I waited for a moment to consider. Was this third person, supposed to have been secretly present at the interview, a reality, or the creature of Anne Catherick's excited fancy? It was impossible to determine. The one thing certain was, that we had failed again on the very brink of discovery--failed utterly and irretrievably, unless Anne Catherick kept her appointment at the boat-house for the next day.

"Are you quite sure you have told me everything that passed? Every word that was said?" I inquired.

"I think so," she answered. "My powers of memory, Marian, are not like yours. But I was so strongly impressed, so deeply interested, that nothing of any importance can possibly have escaped me."

"My dear Laura, the merest trifles are of importance where Anne Catherick is concerned. Think again. Did no chance reference escape her as to the place in which she is living at the present time?"

"None that I can remember."

"Did she not mention a companion and friend--a woman named Mrs. Clements?"

"Oh yes! yes! I forgot that. She told me Mrs. Clements wanted sadly to go with her to the lake and take care of her, and begged and prayed that she would not venture into this neighbourhood alone."

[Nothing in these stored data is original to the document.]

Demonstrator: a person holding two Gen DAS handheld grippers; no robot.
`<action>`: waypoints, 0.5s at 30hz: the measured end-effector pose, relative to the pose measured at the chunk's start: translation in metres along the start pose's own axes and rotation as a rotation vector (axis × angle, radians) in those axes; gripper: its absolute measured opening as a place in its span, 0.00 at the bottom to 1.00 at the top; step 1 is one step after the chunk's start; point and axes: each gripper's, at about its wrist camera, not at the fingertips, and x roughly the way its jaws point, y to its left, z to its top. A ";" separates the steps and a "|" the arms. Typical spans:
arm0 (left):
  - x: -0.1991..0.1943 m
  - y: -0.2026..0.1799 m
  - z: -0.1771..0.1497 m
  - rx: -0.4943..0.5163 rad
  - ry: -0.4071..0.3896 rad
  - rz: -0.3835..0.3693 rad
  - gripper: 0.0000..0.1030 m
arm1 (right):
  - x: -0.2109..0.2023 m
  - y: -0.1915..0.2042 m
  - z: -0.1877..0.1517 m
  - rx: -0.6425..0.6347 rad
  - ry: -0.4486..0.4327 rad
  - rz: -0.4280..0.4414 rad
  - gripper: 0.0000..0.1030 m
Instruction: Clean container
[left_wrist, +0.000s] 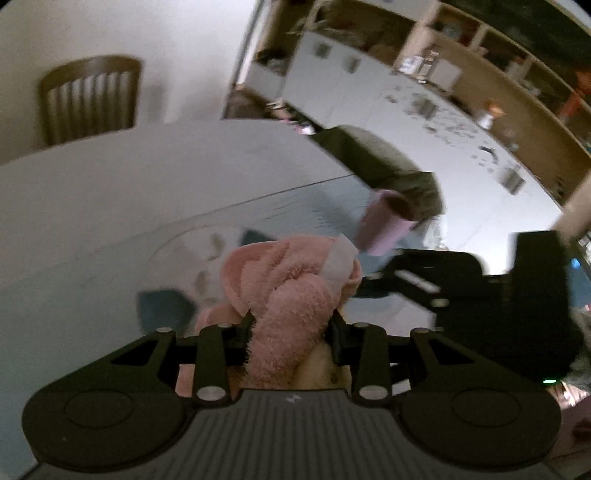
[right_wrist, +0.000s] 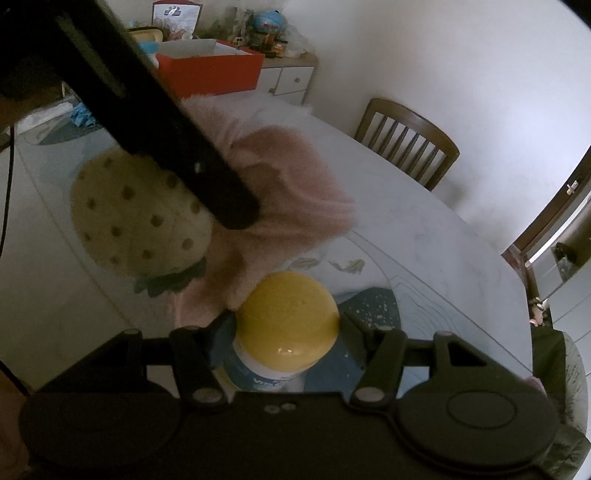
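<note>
Container with a rounded yellow lid (right_wrist: 288, 317) and a white-and-blue printed body sits between the jaws of my right gripper (right_wrist: 286, 325), which clamp its sides just under the lid, above the pale table (right_wrist: 424, 236). My left gripper (left_wrist: 291, 325) is pinched narrow on a fluffy pink terry cloth (left_wrist: 288, 291); a cream plush strawberry with brown dots (right_wrist: 136, 221) hangs with it, just left of the container. Wooden slat-back chair (right_wrist: 410, 140) at the far table edge.
</note>
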 end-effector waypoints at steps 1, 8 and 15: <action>0.001 -0.007 0.002 0.022 0.002 -0.009 0.35 | -0.002 0.002 -0.001 0.000 -0.001 0.000 0.59; 0.026 -0.036 0.006 0.143 0.044 -0.027 0.35 | -0.002 0.006 0.000 -0.015 -0.003 0.003 0.59; 0.047 -0.018 0.004 0.094 0.073 0.009 0.34 | 0.000 0.018 0.004 -0.028 -0.014 -0.002 0.59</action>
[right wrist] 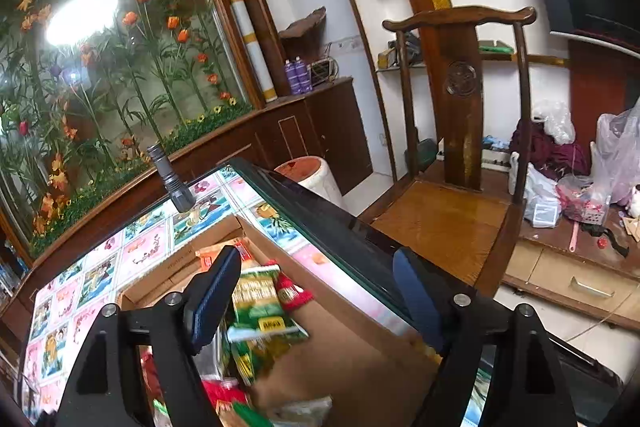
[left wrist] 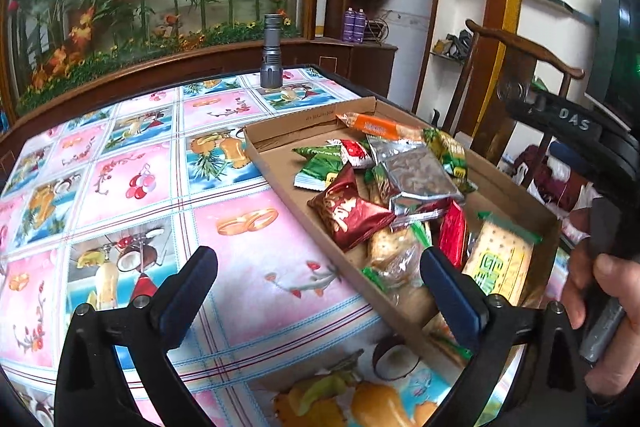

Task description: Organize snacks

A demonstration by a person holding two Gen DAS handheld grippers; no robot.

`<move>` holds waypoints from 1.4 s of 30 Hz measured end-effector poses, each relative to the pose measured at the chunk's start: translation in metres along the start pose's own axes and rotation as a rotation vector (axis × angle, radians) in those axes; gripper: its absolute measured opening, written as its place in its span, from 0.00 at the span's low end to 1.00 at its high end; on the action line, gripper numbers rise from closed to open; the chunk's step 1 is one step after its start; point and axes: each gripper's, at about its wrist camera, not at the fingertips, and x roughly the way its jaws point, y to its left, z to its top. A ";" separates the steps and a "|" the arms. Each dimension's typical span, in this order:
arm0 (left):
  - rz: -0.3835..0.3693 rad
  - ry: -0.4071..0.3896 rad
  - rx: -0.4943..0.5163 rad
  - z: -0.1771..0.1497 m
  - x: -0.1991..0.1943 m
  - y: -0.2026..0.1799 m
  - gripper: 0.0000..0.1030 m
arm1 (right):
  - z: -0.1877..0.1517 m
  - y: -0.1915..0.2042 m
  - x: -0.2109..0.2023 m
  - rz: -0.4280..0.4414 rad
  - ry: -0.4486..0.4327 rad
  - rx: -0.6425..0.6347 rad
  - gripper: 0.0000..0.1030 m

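Observation:
A shallow cardboard box (left wrist: 280, 135) lies on the right side of the table and holds several wrapped snacks. Among them are a dark red packet (left wrist: 348, 215), a silver packet (left wrist: 420, 175), an orange one (left wrist: 380, 127) and a cracker pack (left wrist: 500, 263). My left gripper (left wrist: 320, 267) is open above the box's near left wall, with nothing between its fingers. In the right wrist view my right gripper (right wrist: 316, 295) is open over the box (right wrist: 352, 355). A green packet (right wrist: 260, 307) lies below, untouched by the pads. A hand (left wrist: 600, 291) holds the right gripper's handle.
A grey flashlight (left wrist: 272, 55) stands upright at the table's far edge. The tablecloth (left wrist: 140, 167) has fruit and flower squares. A wooden chair (right wrist: 460, 87) stands just past the table's dark right edge (right wrist: 328, 223), and a white bin (right wrist: 316, 175) sits behind that edge.

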 end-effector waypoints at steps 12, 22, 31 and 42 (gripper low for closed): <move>0.077 0.022 -0.036 -0.011 -0.025 0.032 0.99 | -0.028 0.030 -0.062 0.022 -0.162 -0.163 0.96; 0.113 0.026 -0.041 -0.019 -0.043 0.046 0.99 | -0.054 0.030 -0.086 -0.003 -0.161 -0.239 0.99; 0.096 0.108 -0.023 -0.023 -0.034 0.040 0.99 | -0.054 0.018 -0.078 -0.001 -0.080 -0.188 0.99; 0.104 0.168 0.061 -0.029 -0.019 0.019 0.99 | -0.060 0.022 -0.068 0.022 -0.018 -0.205 0.99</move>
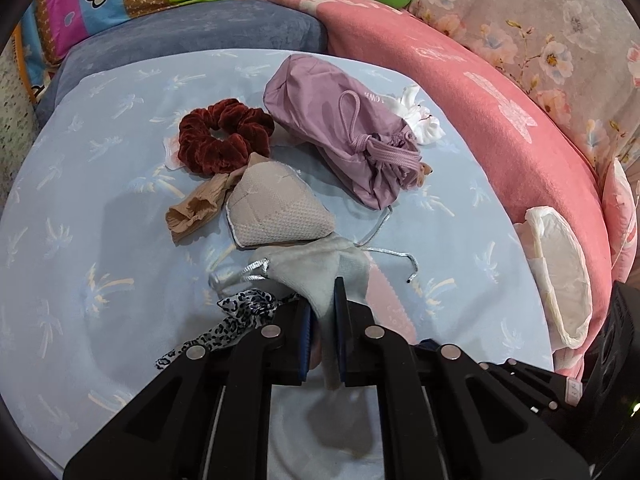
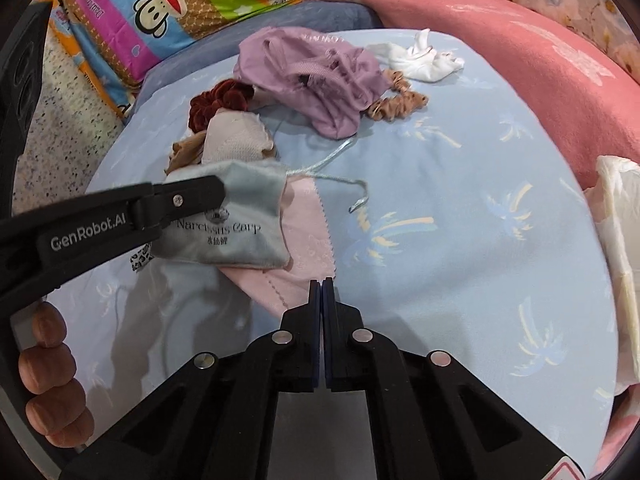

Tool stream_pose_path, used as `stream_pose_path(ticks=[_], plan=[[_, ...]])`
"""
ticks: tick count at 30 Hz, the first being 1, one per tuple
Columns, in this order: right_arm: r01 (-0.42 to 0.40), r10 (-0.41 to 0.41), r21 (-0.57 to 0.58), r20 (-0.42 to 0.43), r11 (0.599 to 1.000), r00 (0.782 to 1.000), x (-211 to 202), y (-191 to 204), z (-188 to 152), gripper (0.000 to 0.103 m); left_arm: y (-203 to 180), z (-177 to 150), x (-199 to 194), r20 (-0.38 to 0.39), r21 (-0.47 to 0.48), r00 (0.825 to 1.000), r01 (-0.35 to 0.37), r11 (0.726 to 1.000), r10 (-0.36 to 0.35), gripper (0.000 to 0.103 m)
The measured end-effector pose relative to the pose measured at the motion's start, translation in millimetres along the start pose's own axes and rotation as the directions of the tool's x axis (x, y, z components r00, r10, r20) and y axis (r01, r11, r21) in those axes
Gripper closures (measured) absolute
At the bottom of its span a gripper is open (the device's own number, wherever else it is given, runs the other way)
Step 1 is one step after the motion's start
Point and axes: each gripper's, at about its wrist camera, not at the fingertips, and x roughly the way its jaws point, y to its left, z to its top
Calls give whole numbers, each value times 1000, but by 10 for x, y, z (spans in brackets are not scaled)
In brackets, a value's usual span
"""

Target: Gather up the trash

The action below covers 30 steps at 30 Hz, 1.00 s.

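My left gripper (image 1: 320, 296) is shut on a fold of a grey velvet pouch (image 1: 304, 268), which lies on the light blue sheet (image 1: 100, 240). In the right wrist view the same left gripper (image 2: 220, 188) reaches in from the left over the pouch (image 2: 228, 232), printed "Narcissus Carp". A thin pink packet (image 2: 304, 232) with a serrated edge lies partly under the pouch. My right gripper (image 2: 322, 280) is shut, its tips pinching the packet's near corner. The pink packet (image 1: 386, 292) shows just right of the left fingers.
Beyond lie a purple drawstring bag (image 1: 332, 120), a dark red scrunchie (image 1: 224, 136), a beige mesh pad (image 1: 272, 208), a tan stocking (image 1: 196, 212), a leopard ribbon (image 1: 244, 312) and crumpled white tissue (image 1: 416, 116). A white pad (image 1: 560, 280) rests on the pink blanket (image 1: 480, 100).
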Motion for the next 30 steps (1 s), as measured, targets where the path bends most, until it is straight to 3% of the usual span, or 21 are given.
stream_pose_path(ticks=[8, 18, 27, 30], plan=[[28, -37, 68, 143, 997, 989, -620, -308, 189, 102, -201, -2, -177, 41, 33, 999, 13, 999, -15, 93], [47, -97, 164, 306, 985, 947, -1430, -792, 291, 102, -669, 41, -382, 91, 121, 994, 43, 992, -54, 93], [55, -152, 250, 386, 967, 910, -1935, -1212, 205, 102, -1140, 56, -502, 110, 202, 987, 93, 975, -117, 94], [51, -160, 274, 391, 960, 906, -2004, -1319, 152, 102, -1211, 53, -524, 110, 207, 985, 111, 972, -136, 94]])
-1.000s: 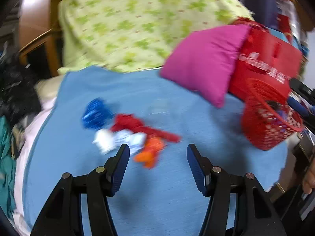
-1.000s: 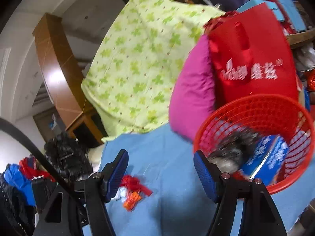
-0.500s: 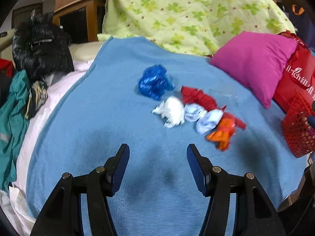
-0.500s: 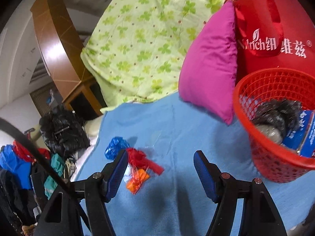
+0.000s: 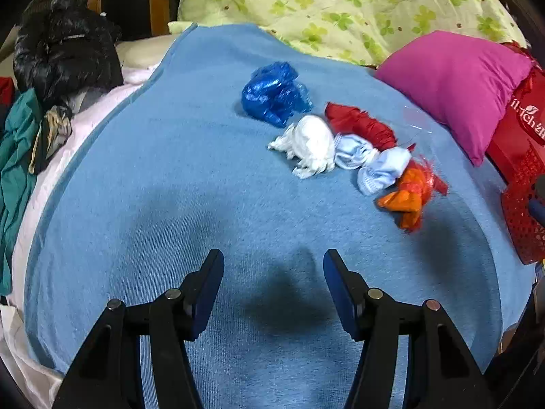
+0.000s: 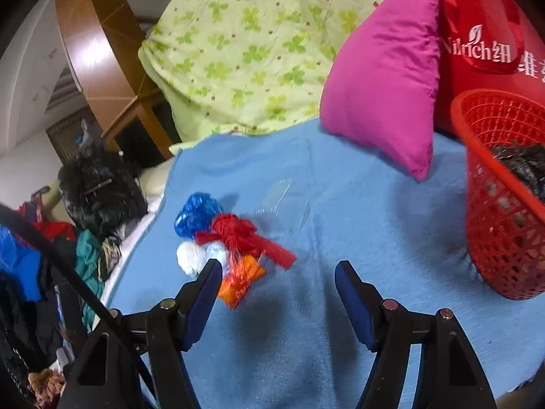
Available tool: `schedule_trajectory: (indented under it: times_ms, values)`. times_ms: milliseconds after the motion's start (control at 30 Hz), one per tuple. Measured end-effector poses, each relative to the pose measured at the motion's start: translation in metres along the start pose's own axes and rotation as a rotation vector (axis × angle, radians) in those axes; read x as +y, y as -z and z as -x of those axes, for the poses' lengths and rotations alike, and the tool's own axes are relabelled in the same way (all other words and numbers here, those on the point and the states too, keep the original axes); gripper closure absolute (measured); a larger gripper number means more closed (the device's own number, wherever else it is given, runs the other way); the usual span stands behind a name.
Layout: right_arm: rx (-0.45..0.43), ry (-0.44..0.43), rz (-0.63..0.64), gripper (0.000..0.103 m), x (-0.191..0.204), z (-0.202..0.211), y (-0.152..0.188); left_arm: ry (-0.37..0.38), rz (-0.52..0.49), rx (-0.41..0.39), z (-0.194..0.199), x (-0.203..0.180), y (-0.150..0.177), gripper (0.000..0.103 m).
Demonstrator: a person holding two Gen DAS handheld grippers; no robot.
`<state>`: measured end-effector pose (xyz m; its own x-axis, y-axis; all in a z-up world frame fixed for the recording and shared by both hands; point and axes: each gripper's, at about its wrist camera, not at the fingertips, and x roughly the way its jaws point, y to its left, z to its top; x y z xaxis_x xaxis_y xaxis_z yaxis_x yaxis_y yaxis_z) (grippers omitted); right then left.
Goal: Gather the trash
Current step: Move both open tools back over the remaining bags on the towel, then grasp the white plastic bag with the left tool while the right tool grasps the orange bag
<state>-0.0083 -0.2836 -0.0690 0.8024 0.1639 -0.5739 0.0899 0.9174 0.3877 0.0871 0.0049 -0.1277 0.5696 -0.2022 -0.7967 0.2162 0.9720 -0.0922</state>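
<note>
A blue blanket [image 5: 170, 177] covers the bed, with a green clover-print quilt [image 5: 340, 6] heaped at its far end and a magenta pillow [image 5: 456, 81] leaning beside a red shopping bag [image 6: 487, 54]. The red mesh basket [image 6: 500, 238] stands at the blanket's right edge, already holding dark crumpled trash. Mid-blanket lies a touching cluster: a blue plastic wad [image 5: 272, 93], a red wrapper [image 5: 361, 124], a white wad [image 5: 310, 145], pale blue scraps [image 5: 374, 162] and an orange wrapper [image 5: 408, 197]. The left gripper [image 5: 272, 272] hangs over bare blanket short of the cluster, jaws spread wide, holding nothing. The right gripper [image 6: 276, 279] is likewise wide apart and empty, its left finger overlapping the orange wrapper in view. Since a second ago the right gripper has swung from the basket toward the cluster.
</note>
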Motion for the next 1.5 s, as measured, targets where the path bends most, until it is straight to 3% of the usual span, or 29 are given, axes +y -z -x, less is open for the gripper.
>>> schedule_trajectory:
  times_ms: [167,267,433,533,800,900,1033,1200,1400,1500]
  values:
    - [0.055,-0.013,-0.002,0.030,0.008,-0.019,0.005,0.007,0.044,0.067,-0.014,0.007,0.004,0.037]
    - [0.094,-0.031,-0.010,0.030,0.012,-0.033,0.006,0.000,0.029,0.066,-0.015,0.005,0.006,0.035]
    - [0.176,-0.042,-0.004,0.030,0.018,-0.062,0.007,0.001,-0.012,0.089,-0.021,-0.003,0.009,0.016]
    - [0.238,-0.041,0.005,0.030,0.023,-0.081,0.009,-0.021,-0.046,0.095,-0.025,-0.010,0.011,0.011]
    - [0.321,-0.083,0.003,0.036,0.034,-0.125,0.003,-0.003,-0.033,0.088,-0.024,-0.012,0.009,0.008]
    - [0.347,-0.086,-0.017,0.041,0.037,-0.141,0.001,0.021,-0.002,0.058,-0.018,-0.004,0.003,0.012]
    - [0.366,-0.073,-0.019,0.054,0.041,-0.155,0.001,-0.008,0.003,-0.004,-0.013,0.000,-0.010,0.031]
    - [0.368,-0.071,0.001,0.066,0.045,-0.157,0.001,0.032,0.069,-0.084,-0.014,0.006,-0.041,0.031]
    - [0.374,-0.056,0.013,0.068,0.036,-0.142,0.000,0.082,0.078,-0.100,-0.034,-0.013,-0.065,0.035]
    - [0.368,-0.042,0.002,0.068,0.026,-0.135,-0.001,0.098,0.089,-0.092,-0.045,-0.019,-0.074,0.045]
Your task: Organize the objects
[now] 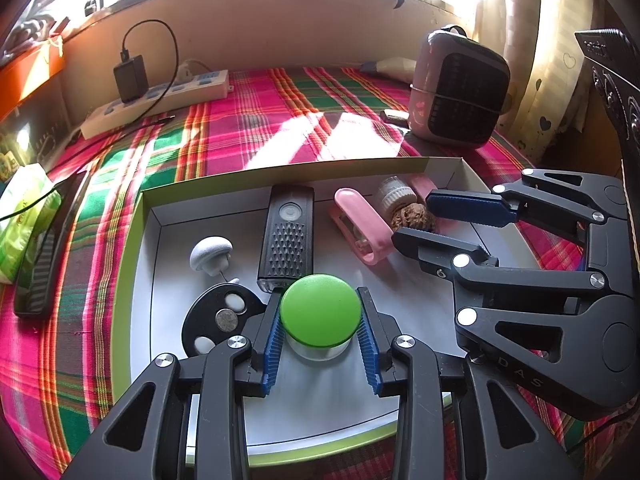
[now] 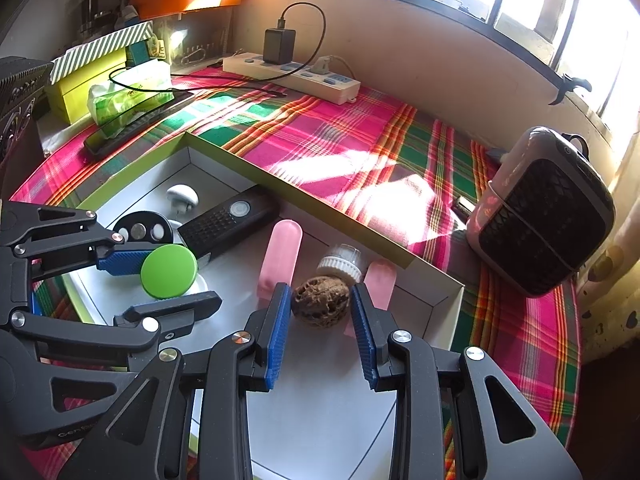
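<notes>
Two grippers work inside the green-edged tray (image 1: pixel 136 240) on our plaid cloth (image 1: pixel 248 128). Our left gripper (image 1: pixel 320 316) grasps the green-lidded jar (image 1: pixel 320 310) near the tray's front; our right gripper (image 2: pixel 320 312) brackets the walnut (image 2: pixel 320 300), contact indiscernible.

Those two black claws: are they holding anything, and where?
The left gripper grips the green-lidded jar by the sides of its lid. The right gripper straddles the walnut; whether it actually grips it is unclear.
</notes>
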`<state>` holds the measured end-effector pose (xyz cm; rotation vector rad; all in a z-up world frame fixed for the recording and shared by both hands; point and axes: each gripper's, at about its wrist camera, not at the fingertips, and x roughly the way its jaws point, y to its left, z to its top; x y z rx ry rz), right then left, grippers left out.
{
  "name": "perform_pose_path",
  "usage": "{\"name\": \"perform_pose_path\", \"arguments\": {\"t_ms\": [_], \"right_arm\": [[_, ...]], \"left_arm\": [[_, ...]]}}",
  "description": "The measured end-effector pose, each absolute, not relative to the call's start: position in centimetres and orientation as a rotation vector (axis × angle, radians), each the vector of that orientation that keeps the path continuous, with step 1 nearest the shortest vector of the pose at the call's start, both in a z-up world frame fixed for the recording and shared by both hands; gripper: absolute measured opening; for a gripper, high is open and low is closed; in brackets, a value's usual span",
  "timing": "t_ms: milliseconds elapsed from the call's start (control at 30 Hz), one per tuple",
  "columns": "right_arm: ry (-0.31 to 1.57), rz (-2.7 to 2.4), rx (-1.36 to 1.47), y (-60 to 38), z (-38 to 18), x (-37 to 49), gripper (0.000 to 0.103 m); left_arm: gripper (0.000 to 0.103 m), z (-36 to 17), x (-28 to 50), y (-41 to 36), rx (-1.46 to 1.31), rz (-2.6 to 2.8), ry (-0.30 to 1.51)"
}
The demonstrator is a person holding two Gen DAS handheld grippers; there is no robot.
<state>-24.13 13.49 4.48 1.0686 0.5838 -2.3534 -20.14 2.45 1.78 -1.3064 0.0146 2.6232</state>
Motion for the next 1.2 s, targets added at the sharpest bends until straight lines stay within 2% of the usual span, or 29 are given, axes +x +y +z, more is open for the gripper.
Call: {"name": "perform_pose_path", "arguments": {"t_ms": [667, 767, 1200], "right_arm": [[0.536, -2.386, 1.061, 14.2, 4.9, -23.3, 0.034], [0.513, -2.398, 1.064, 14.5, 5.0, -23.0, 0.038], [0.401, -2.451, 1.041, 15.9, 6.4, -21.1, 0.038]], "left_arm": [[0.037, 2.1, -19.5, 2.3, -1.296, 2.634, 0.002], [0.037, 2.3, -19.1, 2.3, -1.290, 2.636, 0.000], [0.038, 4.0, -17.3, 1.5, -1.240, 2.673, -0.010]]}}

"Was that all she said about Mrs. Clements?"

"Yes, that was all."

"She told you nothing about the place in which she took refuge after leaving Todd's Corner?"

"Nothing--I am quite sure."

"Nor where she has lived since? Nor what her illness had been?"

"No, Marian, not a word. Tell me, pray tell me, what you think about it. I don't know what to think, or what to do next."

"You must do this, my love: You must carefully keep the appointment at the boat-house to-morrow. It is impossible to say what interests may not depend on your seeing that woman again. You shall not be left to yourself a second time. I will follow you at a safe distance. Nobody shall see me, but I will keep within hearing of your voice, if anything happens. Anne Catherick has escaped Walter Hartright, and has escaped you. Whatever happens, she shall not escape ME."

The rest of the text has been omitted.